Exercise aim -
Going through the data below, please show each line containing the string "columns".

Data -
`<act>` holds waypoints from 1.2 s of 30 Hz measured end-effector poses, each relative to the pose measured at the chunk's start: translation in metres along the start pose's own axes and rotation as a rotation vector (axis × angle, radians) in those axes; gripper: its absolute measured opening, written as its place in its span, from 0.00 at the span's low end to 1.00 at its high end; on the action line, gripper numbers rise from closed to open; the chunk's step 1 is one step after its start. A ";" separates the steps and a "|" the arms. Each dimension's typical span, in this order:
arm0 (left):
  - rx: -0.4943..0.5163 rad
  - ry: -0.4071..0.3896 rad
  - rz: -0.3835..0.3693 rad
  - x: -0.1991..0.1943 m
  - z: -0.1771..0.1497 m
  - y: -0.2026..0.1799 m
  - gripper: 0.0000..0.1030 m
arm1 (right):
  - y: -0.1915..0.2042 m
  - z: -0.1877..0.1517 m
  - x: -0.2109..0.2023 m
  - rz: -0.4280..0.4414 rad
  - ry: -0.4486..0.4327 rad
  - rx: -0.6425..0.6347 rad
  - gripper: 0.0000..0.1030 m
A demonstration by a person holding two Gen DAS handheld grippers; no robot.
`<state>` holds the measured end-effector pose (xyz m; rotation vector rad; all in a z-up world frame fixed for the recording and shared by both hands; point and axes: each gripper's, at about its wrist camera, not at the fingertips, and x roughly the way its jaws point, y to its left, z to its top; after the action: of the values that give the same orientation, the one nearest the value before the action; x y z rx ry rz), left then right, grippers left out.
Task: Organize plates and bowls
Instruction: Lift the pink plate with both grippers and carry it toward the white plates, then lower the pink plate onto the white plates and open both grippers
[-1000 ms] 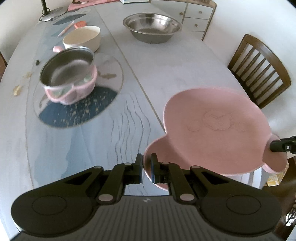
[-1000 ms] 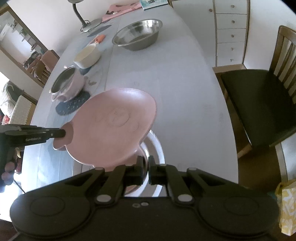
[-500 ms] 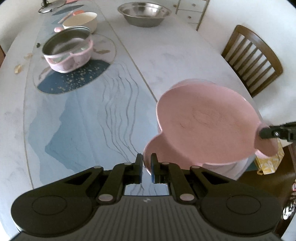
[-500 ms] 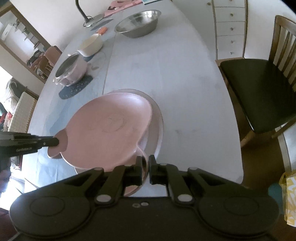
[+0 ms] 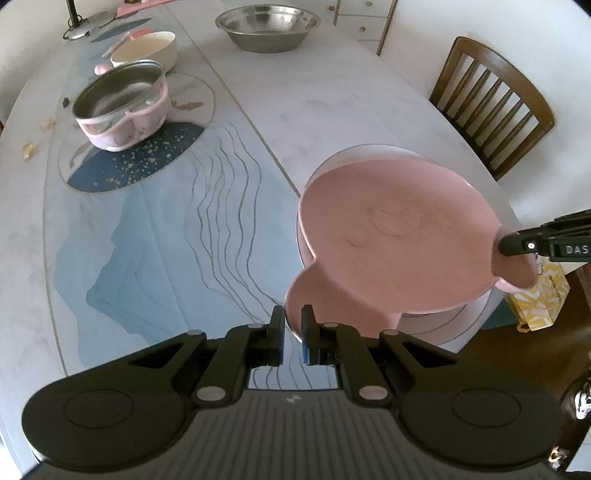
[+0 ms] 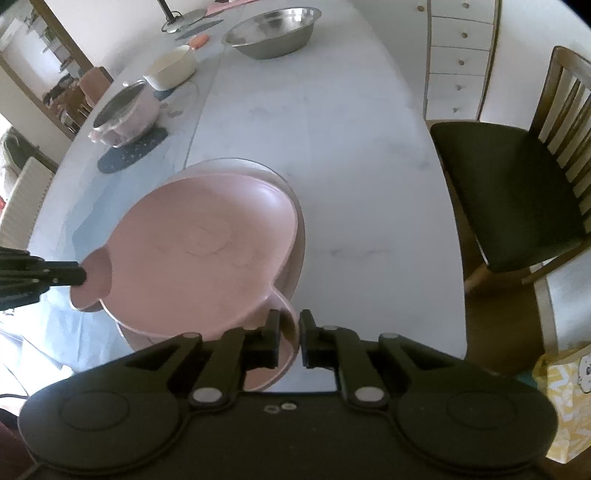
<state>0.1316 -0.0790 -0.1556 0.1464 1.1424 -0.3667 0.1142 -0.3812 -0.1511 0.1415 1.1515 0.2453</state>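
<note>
A pink plate with two ear-shaped tabs point(image 5: 391, 236) point(image 6: 199, 251) hangs between both grippers, just above a pale round plate point(image 5: 450, 317) point(image 6: 295, 254) on the table. My left gripper point(image 5: 293, 325) is shut on one ear. My right gripper point(image 6: 288, 332) is shut on the other ear; its fingers show at the right of the left wrist view point(image 5: 517, 245). Far off stand a steel bowl inside a pink bowl point(image 5: 120, 105) point(image 6: 125, 112), a cream bowl point(image 5: 147, 50) point(image 6: 171, 68) and a large steel bowl point(image 5: 267, 24) point(image 6: 275, 29).
A wooden chair point(image 5: 491, 103) point(image 6: 517, 177) stands at the table's right side. A white drawer unit point(image 6: 461, 55) is behind it. A yellow box point(image 5: 539, 299) sits below the table edge. A lamp base point(image 5: 79, 29) stands at the far end.
Both grippers carried the pink plate down and over the pale plate; it now sits lower and closer to it. The grip on both ears is unchanged.
</note>
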 end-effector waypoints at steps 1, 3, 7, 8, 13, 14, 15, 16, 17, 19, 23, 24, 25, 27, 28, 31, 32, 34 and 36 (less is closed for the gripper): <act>-0.005 0.003 -0.009 0.000 -0.001 0.000 0.07 | 0.001 0.001 0.001 -0.008 0.004 -0.003 0.16; -0.019 0.007 -0.021 0.000 -0.002 0.003 0.07 | 0.001 0.003 0.002 -0.023 0.006 -0.006 0.18; -0.040 0.017 -0.042 0.000 -0.001 0.006 0.07 | 0.001 0.004 -0.001 -0.038 -0.002 0.008 0.28; -0.040 0.019 -0.046 0.000 -0.001 0.007 0.07 | 0.000 0.005 -0.002 -0.043 -0.005 0.010 0.28; -0.029 0.023 -0.053 0.000 -0.003 0.008 0.07 | 0.004 0.008 -0.010 -0.048 -0.018 0.011 0.36; -0.024 0.024 -0.057 0.000 -0.004 0.008 0.08 | 0.005 0.009 -0.012 -0.048 -0.021 0.007 0.38; -0.014 0.024 -0.057 0.001 -0.004 0.008 0.08 | 0.008 0.009 -0.014 -0.046 -0.025 0.000 0.40; -0.001 0.023 -0.056 0.001 -0.006 0.007 0.08 | 0.010 0.010 -0.016 -0.043 -0.029 -0.009 0.43; 0.004 0.023 -0.056 0.002 -0.007 0.007 0.08 | 0.012 0.010 -0.018 -0.043 -0.033 -0.015 0.45; 0.007 0.026 -0.059 0.002 -0.009 0.007 0.08 | 0.016 0.010 -0.021 -0.041 -0.037 -0.023 0.48; 0.045 0.026 -0.063 0.003 -0.014 0.004 0.09 | 0.021 0.012 -0.023 -0.039 -0.041 -0.032 0.52; 0.043 0.025 -0.064 0.003 -0.015 0.004 0.09 | 0.023 0.013 -0.022 -0.037 -0.041 -0.032 0.52; 0.037 0.024 -0.068 0.003 -0.015 0.004 0.09 | 0.024 0.013 -0.022 -0.034 -0.040 -0.030 0.52; 0.015 0.019 -0.082 0.001 -0.014 0.008 0.09 | 0.028 0.013 -0.022 -0.031 -0.039 -0.032 0.52; 0.007 0.013 -0.089 -0.001 -0.015 0.009 0.09 | 0.030 0.014 -0.022 -0.031 -0.039 -0.035 0.52; -0.006 -0.013 -0.094 -0.010 -0.015 0.013 0.09 | 0.037 0.015 -0.024 -0.029 -0.041 -0.042 0.52; -0.009 -0.026 -0.095 -0.014 -0.015 0.014 0.09 | 0.039 0.016 -0.026 -0.028 -0.044 -0.042 0.52; -0.020 -0.060 -0.103 -0.024 -0.013 0.018 0.09 | 0.045 0.018 -0.030 -0.021 -0.056 -0.041 0.53; -0.032 -0.095 -0.102 -0.034 -0.010 0.023 0.09 | 0.053 0.023 -0.036 -0.003 -0.076 -0.047 0.56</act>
<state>0.1185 -0.0474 -0.1302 0.0421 1.0641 -0.4410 0.1148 -0.3397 -0.0980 0.1068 1.0700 0.2623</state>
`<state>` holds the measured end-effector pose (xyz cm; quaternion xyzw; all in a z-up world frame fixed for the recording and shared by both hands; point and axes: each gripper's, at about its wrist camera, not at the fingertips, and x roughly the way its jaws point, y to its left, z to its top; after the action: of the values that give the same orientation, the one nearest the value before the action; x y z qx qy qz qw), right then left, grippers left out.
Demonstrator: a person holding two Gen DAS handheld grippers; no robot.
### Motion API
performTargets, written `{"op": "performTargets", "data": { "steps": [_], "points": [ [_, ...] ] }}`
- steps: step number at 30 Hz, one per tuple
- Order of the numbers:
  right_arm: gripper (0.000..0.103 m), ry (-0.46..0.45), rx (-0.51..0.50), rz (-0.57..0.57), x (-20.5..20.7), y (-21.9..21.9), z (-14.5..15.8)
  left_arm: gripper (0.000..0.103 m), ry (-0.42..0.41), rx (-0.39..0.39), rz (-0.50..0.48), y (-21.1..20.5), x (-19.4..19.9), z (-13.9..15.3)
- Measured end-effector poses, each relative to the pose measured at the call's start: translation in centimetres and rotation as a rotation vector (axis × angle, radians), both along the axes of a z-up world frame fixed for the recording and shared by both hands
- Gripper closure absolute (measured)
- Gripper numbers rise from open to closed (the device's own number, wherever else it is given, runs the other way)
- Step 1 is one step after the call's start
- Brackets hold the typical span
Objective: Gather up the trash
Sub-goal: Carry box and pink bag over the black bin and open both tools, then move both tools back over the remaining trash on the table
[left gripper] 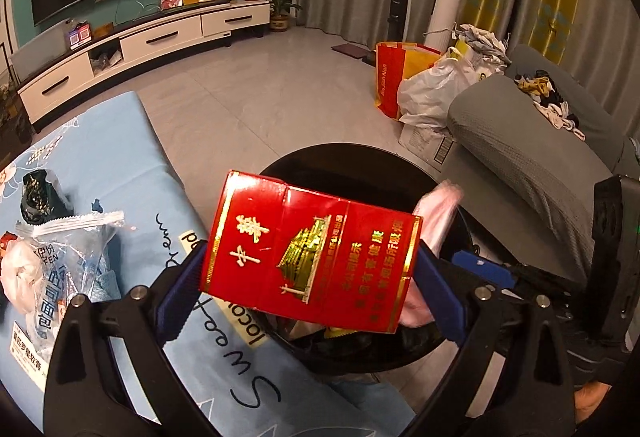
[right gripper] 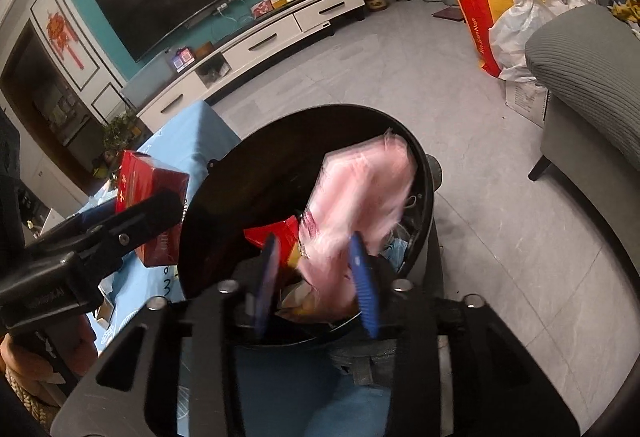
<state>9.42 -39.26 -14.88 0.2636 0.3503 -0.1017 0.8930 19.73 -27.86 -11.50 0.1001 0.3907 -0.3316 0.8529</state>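
- Centrally, left tongs [left gripper: 308, 273] clamp a red cigarette pack [left gripper: 312, 253] above the black trash bin [left gripper: 360, 153].
- Right tongs [right gripper: 316, 277] stand parted; a blurred pink wrapper [right gripper: 360, 197] lies between them, over the bin.
- More wrappers [left gripper: 60, 261] lie on the blue-covered counter [left gripper: 120, 157].

One red cigarette carton [left gripper: 308, 257] is in view, and one black round trash bin [right gripper: 224, 173]. One pink wrapper [right gripper: 360, 193], blurred, shows over the bin's mouth. Inside the bin lies one more red piece [right gripper: 280, 233]; what else is there cannot be counted. On the blue-covered table [left gripper: 120, 141], near its left edge, lie one clear bread bag [left gripper: 68, 257] and one dark green wrapper [left gripper: 36, 193]. Two grippers show.
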Motion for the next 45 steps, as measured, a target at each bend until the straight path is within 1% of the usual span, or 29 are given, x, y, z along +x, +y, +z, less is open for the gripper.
{"op": "performTargets", "data": {
  "steps": [3,12,18,20,21,24,26,27,28,31,36,41,45],
  "points": [
    [0.059,-0.009,0.006,-0.011,-0.5,-0.2,0.3,0.005,0.001,-0.012,0.004,0.5,-0.3,0.3],
    [0.056,-0.021,0.004,-0.019,-2.2,0.6,1.9,0.003,-0.009,-0.047,0.023,2.6,-1.9,2.0],
    [0.056,-0.023,-0.009,0.003,-3.3,2.0,3.3,0.003,-0.018,-0.082,0.059,6.0,-4.0,3.6],
    [0.055,-0.02,-0.011,0.012,-3.6,2.7,3.6,0.003,-0.01,-0.096,0.089,8.1,-4.7,3.9],
    [0.052,-0.019,-0.009,0.018,-3.8,3.0,3.7,0.003,-0.004,-0.1,0.103,9.0,-5.1,4.0],
    [0.051,-0.019,-0.015,0.048,-4.0,4.4,4.1,0.003,0.02,-0.1,0.162,12.3,-6.0,3.7],
    [0.051,-0.019,-0.022,0.082,-4.1,5.6,4.5,0.003,0.034,-0.099,0.213,14.9,-6.7,3.5],
    [0.049,-0.022,-0.026,0.104,-4.1,6.3,4.8,0.003,0.042,-0.099,0.237,16.0,-6.9,3.4],
    [0.046,-0.025,-0.031,0.12,-4.1,6.9,5.0,0.003,0.053,-0.103,0.268,17.6,-7.2,3.2],
    [0.04,-0.029,-0.048,0.172,-4.0,8.7,5.7,0.003,0.087,-0.117,0.373,22.2,-7.9,2.6],
    [0.033,-0.018,-0.054,0.243,-3.5,11.2,6.0,0.003,0.115,-0.115,0.532,28.4,-9.1,1.7],
    [0.033,-0.018,-0.007,0.318,-2.6,13.5,5.6,0.003,0.14,-0.138,0.593,32.0,-10.4,1.0],
    [0.033,-0.008,0.056,0.375,-1.4,15.3,4.5,0.003,0.156,-0.149,0.601,33.0,-11.0,0.4]
  ]
}}
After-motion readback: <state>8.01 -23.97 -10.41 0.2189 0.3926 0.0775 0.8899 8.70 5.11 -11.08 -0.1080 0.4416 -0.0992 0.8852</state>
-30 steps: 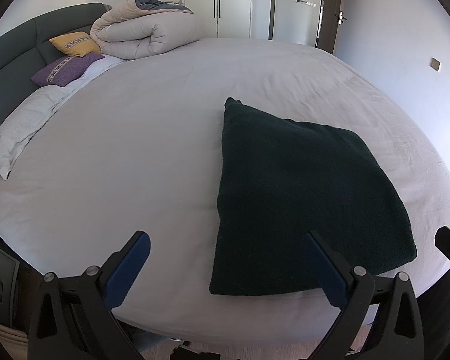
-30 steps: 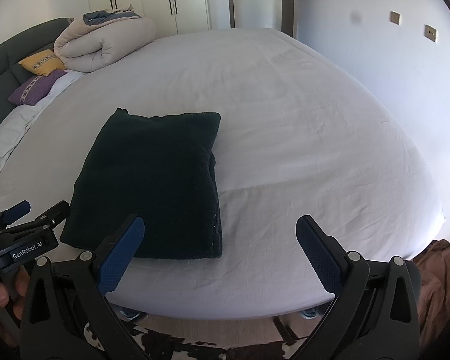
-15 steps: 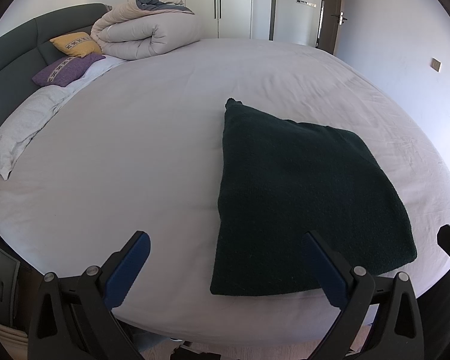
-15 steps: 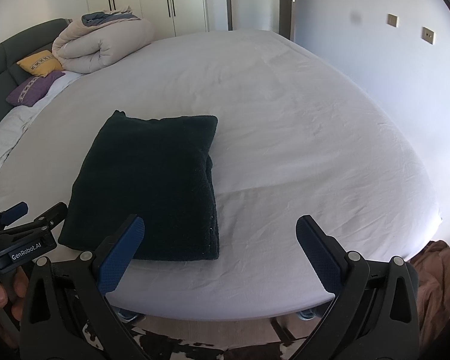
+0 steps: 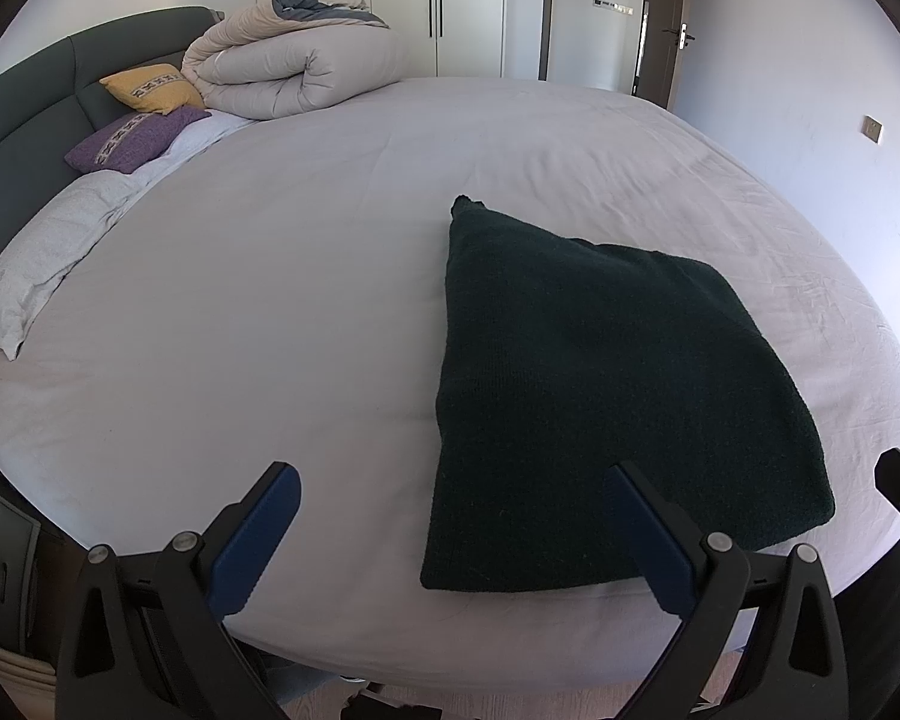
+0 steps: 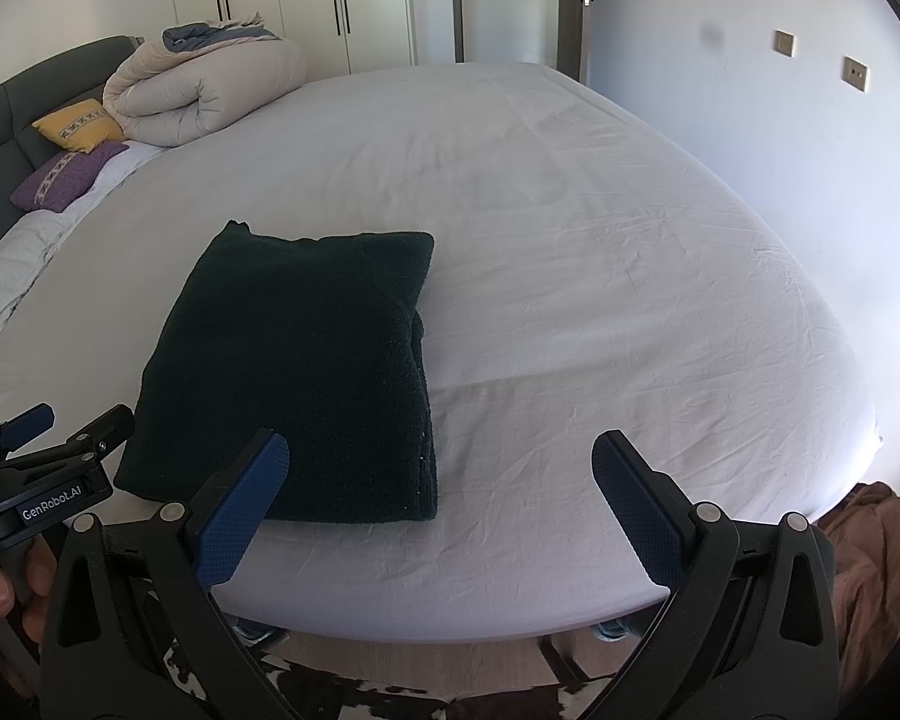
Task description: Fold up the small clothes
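Lying flat on the bed [image 5: 282,300], near its near edge, is a dark green folded garment [image 5: 600,396]; it forms a compact rectangular stack with layered edges visible along its right side in the right wrist view [image 6: 306,372].

Left tool [image 5: 450,531]: fingers spread wide, holding nothing. It hovers off the near edge of the bed. Its right blue pad [image 5: 648,540] overlaps the garment's near edge in the picture; contact cannot be confirmed. Its left pad [image 5: 255,540] sits over bare sheet, well left of the garment. The garment thus lies ahead and to the right of this tool's centre line.

Right tool [image 6: 441,513]: fingers spread wide, holding nothing. It also hovers off the near edge. Its left pad [image 6: 240,516] overlaps the garment's near right corner in the picture; its right pad [image 6: 636,516] is over bare sheet, apart from the garment. The garment lies ahead and to the left of this tool.

In the right wrist view the left tool appears at the far left [image 6: 36,450], near the garment's near left corner, with the person's hand [image 6: 6,582] around its grip.

Other items noted: a rolled beige duvet [image 5: 294,69] at the far left of the bed, a yellow cushion [image 5: 153,87] and a purple cushion [image 5: 135,138] beside it against the dark headboard [image 5: 24,120], a white pillow [image 5: 36,258] at the left, and white wardrobe doors [image 5: 468,6] beyond. A brown cloth [image 6: 870,564] lies off the bed at near right.
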The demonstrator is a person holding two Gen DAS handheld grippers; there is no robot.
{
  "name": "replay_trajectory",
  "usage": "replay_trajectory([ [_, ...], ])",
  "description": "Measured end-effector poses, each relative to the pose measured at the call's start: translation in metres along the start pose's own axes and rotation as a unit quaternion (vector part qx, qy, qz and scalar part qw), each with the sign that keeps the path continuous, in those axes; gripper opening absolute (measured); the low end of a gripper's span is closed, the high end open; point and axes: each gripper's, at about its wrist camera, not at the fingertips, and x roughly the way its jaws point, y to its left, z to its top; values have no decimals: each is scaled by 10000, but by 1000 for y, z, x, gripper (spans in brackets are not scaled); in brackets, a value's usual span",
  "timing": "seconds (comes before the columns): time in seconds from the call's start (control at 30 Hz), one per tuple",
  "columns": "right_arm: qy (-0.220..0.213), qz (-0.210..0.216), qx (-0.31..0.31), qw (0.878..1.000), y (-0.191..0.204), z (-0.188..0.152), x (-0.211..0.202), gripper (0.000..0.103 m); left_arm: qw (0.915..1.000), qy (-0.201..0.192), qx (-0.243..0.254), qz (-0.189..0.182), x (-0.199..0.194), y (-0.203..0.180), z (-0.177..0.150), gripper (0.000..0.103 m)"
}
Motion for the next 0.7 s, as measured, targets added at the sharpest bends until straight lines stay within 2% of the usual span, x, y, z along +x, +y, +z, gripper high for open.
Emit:
replay_trajectory([
  [0.37, -23, -262, -30, 9996, -1, 2, 3, 103, 10000, 4, -14, 31, 0, 1, -2, 103],
  [0.7, 1, -257, 11, 9997, 1, -1, 3, 103, 10000, -34, -32, 67, -3, 2, -6, 103],
])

Result for this task -
  "timing": "seconds (comes before the columns): time in seconds from the call's start (control at 30 Hz), one per tuple",
  "columns": "right_arm: qy (-0.220..0.213), qz (-0.210..0.216), qx (-0.31..0.31), qw (0.878..1.000), y (-0.191..0.204), z (-0.188..0.152), x (-0.211..0.202), gripper (0.000..0.103 m); left_arm: qw (0.915..1.000), qy (-0.201..0.192), qx (-0.243..0.254), qz (-0.189..0.182), x (-0.199..0.194), y (-0.203..0.180), z (-0.177..0.150), gripper (0.000..0.103 m)"

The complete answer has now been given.